Comment and recording: COP28 – what’s at stake?

Today, participants at an ECIU media briefing heard from experts about the key issues and expectations for the next UN climate summit, COP28 in Dubai.

Profile picture of Patricia Curmi

By Patricia Curmi

info@eciu.net

Last updated:

This briefing considered

  • What the key issues and expectations are for COP28, how likely it is that the Presidency will deliver on them, and what might derail the process;
  • What impact ‘real world’ momentum outside the formal UN climate process is having on reducing emissions and speeding the low-carbon transition, and;
  • What impact recent rollbacks on net zero measures has had on both the UK’s credibility and its reputation for climate leadership.

A recording of the briefing is available here, and comments from the panellists are below; if you have any questions about these or would like to get in touch with any of the speakers, please do let us know.

Dr Marina Romanello, Executive Director of the Lancet Countdown [1,2]- “The health focus at COP28 provides an unprecedented opportunity to secure climate action that protects health. As heating increases, we are already seeing our health-supporting systems becoming more and more strained, and our capacity to adapt increasingly limited, while health harms increase in the face of extreme heat, dangerous weather, food insecurity and the spread of infectious diseases.

“To truly protect health – both from climate change impacts and from harms like those from air pollution – it is essential to dramatically and immediately reduce greenhouse gas emissions; phasing out of fossil fuels while securing a just and equitable transition to renewables. If COP28 fails to deliver on this, the conference’s health focus will have been entirely hollow, and a liveable future will edge further out of reach.”

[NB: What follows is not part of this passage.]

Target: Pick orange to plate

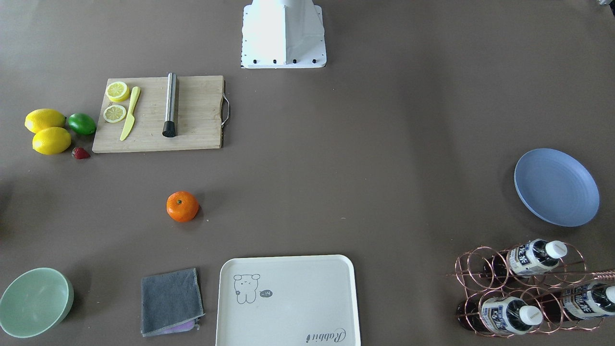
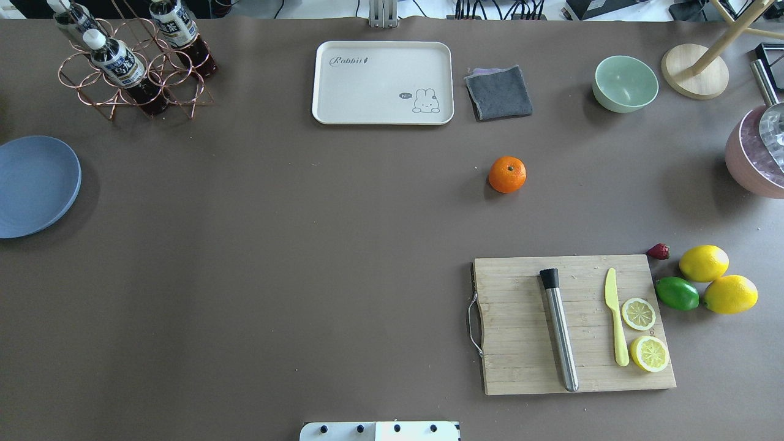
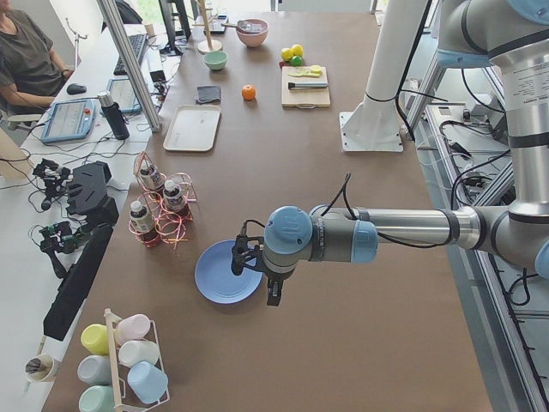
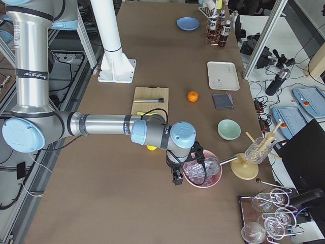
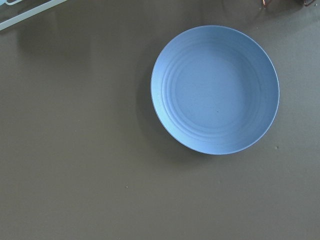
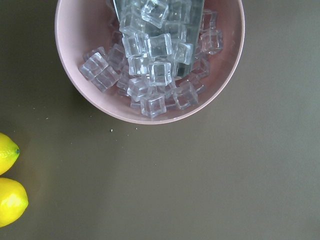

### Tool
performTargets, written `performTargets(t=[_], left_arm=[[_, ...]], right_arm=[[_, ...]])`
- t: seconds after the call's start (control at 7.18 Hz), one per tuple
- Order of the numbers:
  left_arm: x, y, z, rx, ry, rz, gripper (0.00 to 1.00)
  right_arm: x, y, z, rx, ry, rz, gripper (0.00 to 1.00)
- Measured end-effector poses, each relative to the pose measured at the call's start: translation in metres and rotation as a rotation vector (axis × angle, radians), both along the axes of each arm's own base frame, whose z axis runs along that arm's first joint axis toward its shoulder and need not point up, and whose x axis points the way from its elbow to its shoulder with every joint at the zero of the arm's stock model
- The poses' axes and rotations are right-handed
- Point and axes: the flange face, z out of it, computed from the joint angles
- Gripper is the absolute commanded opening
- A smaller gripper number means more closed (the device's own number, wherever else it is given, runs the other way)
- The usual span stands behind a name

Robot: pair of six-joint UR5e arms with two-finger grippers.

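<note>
You are getting the arms only from the two side views; the overhead and front-facing views are showing just the desk [image 2: 275, 245] and what is lying on it. The orange [image 2: 507, 174] is sitting on the bare desk in the robot's right half, between the wooden cutting board [image 2: 520, 331] and the grey cloth [image 2: 499, 93], touching neither. The plate [image 2: 37, 184] is lying at the desk's left end near the copper bottle rack [image 2: 131, 79], well apart from the orange. From the left end, the left arm [image 3: 403, 230] is reaching out level with its tool end over the plate's rim; the left wrist camera is looking straight down on that plate. From the right end, the right arm [image 4: 101, 124] is hanging over a pink bowl [image 6: 70, 60] of ice cubes [image 6: 150, 65], two lemons [image 6: 7, 200] nearby. The left jaws and the right jaws are showing only in those side views, so you cannot tell whether either is released or clenched.
</note>
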Motion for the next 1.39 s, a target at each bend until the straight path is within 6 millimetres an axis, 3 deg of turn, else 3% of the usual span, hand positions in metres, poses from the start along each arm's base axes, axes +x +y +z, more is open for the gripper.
performTargets(t=[1.39], left_arm=[[0.005,0.017,0.011,-0.002,0.003,0.007,0.97]], right_arm=[[-0.002,0.007,0.005,0.029,-0.019,-0.001,1.00]])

Lord Adair Turner, Chair of the Energy Transitions Commission [3]: “If we are to achieve the targets set out in the COP21 Paris Agreement, COP28 must achieve a resounding commitment: a swift and resolute global phase-down of fossil fuel use, ensuring any remaining usage is offset by CCUS and carbon removals. Time is running out, this decline must start now. Nations and fossil fuel-producing companies must commit to a significant reduction in coal, gas, and oil consumption by 2030.

“A global target to triple renewable energy capacity by 2030 can act as a beacon, signalling the need for unprecedented renewables deployment to replace carbon-emitting energy. To fuel this transition, we need to more than double investments in clean energy within the next two decades, from today’s $1.5 trillion per annum to $3.5 trillion annually between now and 2050. Finding consensus at COP28 is critical in addressing the urgent challenge of climate change.”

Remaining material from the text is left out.